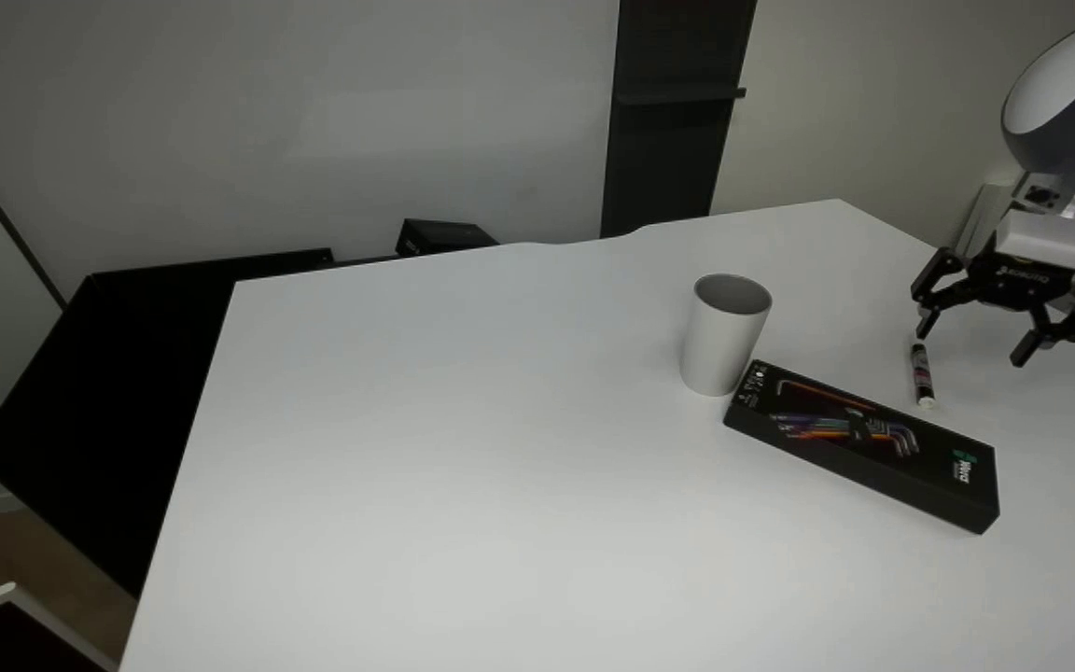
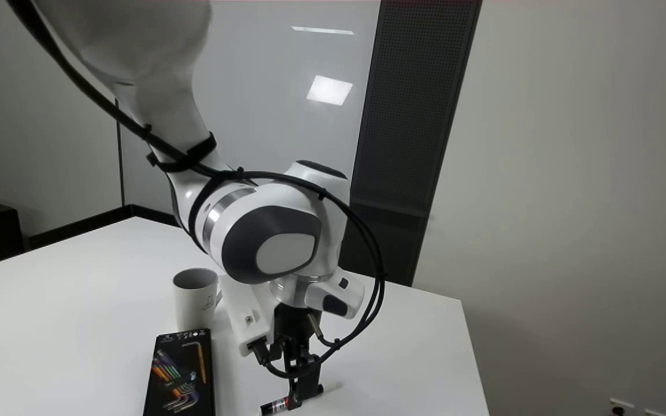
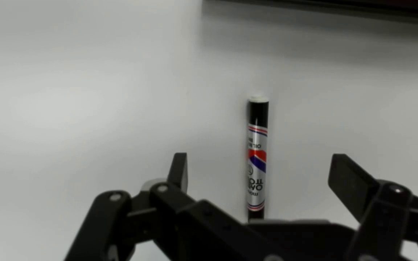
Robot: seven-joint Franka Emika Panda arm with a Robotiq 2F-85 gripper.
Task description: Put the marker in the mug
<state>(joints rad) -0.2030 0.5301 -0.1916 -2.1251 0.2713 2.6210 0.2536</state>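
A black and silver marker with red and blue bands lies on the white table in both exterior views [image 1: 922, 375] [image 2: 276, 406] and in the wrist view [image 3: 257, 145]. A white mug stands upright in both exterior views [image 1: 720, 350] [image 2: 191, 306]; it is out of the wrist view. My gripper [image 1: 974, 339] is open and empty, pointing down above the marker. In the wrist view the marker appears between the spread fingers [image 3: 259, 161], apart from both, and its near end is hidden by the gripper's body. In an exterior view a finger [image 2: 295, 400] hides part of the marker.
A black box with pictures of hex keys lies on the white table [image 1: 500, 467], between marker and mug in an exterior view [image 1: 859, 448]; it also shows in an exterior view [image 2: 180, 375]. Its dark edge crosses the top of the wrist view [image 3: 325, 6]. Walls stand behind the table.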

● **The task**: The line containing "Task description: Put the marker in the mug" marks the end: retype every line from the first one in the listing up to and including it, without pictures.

● **Task result**:
Robot: seven-joint Franka Emika Panda arm with a Robotiq 2F-85 gripper.
Task description: Put the marker in the mug

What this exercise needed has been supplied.